Ему вспомнился недавний разговор с Арвини – торговцем, прибывшим по очередным делам своей маленькой фирмы на Минбар. Шеридан, конечно, не преминул сообщить ему о том, что после стольких лет предоставилась возможность поговорить с кем-то из соплеменников. Центавр, разумеется, в этой самоизоляции не прерывал торговлю с другими мирами напрочь, но визитов центавриан – рядовых центавриан, не политиков или дипломатов – в другие миры уже долгие годы почти не было. Однако маленькая фирма Арвини, торгующая произведениями искусства и посудой, в прицел не попала. Поэтому Арвини смог беспрепятственно попасть на Минбар. Они поговорили о доме – из уклончивых ответов старого торговца Винтари понял, что к лучшему там ничего не меняется, хорошо, если не к худшему, император Моллари слабеет здоровьем и почти не показывается на людях, претенденты на престол наверняка начали тихую грызню… В конце беседы Арвини спросил, планирует ли принц и дальше оставаться на Минбаре. Спросил тоном утверждения.

– Мне здесь хорошо, Арвини. Много работы, много впечатлений.

Старик покачал головой.

– Работа, впечатления… Вы здесь уже не месяцы – годы, принц. А ведь вы очень молодой центаврианин. Да, дома сейчас… не золотой век, далеко… Не так много веселья, что уж говорить. Но всё же… Балы у ваших именитых родственников с танцами до упаду под лучших музыкантов, что можно найти на Центавре, приёмы у сиятельных лиц, когда блеск орденов и украшений затмевает все светильники, состязания молодых удальцов в фехтовании и количестве выпитого, родная кухня, убранство родного дома… сладкогласейшие певицы и изящнейшие танцовщицы во вселенной… Не верю, принц, что вы не думаете обо всём этом, не скучаете. Вы молоды, ваша кровь кипит. Здесь ли вам быть, среди этой бледности, унылости… О нет, я глубоко уважаю минбарцев… Но они далеки от нас культурой, у них нет того, что нужно, как воздух, нам. Нет вкуса жизни… который надо пить, пока молод, вливать его в жилы полными чашами, чтоб питать свой огонь, чтобы этого огня хватило до старости… Центавриане знают толк в развлечениях. Минбарцы и развлечения – несовместимы.

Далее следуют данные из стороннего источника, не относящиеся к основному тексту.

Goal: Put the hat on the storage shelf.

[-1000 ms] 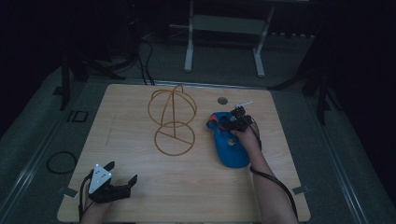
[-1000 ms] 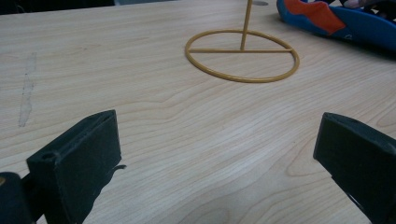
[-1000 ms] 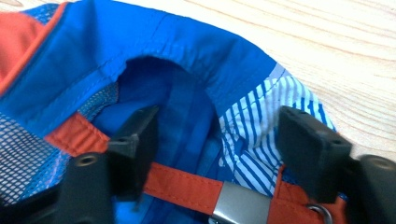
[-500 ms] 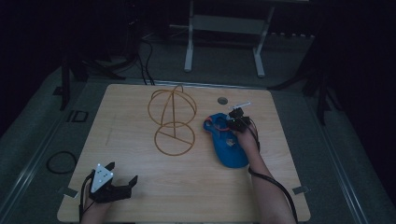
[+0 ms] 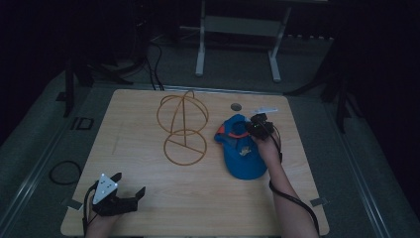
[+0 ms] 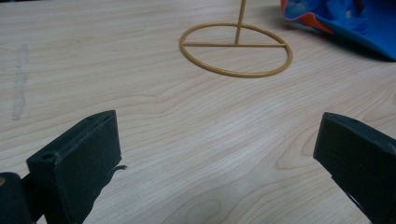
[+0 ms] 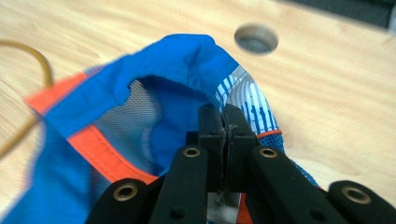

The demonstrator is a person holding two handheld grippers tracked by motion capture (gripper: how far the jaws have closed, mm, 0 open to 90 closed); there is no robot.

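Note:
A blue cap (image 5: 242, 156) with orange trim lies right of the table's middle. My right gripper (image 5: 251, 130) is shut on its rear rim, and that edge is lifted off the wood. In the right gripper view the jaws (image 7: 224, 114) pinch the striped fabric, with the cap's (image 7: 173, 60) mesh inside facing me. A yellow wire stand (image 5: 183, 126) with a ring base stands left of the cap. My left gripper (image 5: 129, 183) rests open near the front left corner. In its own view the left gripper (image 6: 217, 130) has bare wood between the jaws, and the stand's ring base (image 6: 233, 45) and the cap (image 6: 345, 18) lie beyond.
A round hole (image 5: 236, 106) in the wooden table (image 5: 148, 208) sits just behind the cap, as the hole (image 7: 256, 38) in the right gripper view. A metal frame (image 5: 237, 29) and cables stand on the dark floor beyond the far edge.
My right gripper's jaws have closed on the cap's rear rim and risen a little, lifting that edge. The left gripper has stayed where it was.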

Винтари улыбнулся благодарно и с оттенком извинения - в самом деле приятно было видеть эту искреннюю, можно сказать, отеческую заботу, действительно несущую отпечаток чего-то родного, как воздух сада, дорожки которого ещё помнят ноги, или вкус любимого вина, который, кажется, появляется на губах. Но забота эта, как ни мила, так же запоздала, как детская игрушка, когда её дарят на совершеннолетие.

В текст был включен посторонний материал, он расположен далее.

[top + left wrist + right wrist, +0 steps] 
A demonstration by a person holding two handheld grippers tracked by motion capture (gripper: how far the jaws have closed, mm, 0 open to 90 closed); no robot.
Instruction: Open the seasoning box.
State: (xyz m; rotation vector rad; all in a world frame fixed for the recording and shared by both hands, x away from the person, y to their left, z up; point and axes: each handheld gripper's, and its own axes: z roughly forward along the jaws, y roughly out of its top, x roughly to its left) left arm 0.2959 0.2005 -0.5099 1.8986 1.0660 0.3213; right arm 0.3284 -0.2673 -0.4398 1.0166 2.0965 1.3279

– Вы ошибаетесь, Арвини… Точнее, вы не совсем правы. Знаете, моё положение, мой достаток позволили мне хлебнуть удовольствий, несмотря на мой юный возраст… И порой я был счастлив, не скрою. Но слишком часто у этого веселья был привкус отчаянья, такого пира во время чумы… слишком часто в сладости сквозила горечь. Пить, и не мочь хоть ненадолго оставить страх, не подмешан ли в бокал яд. Танцевать с красавицами, чувствуя спиной взгляды завистников. Видеть угодливые улыбки, а за ними оскал… У меня было это всё, и ещё, наверняка, будет, ведь однажды я вернусь… Но пока я хочу пожить другой жизнью. Получить с этого каплю личного удовольствия – от великой Республики Центавр не убудет. И сделать, по возможности, что-то полезное – своими трудами. Да, здесь нет роскоши, ломящихся столов и вин рекой… здесь вин вообще нет… Но я не настолько слаб, чтоб ещё несколько лет не обойтись без этого.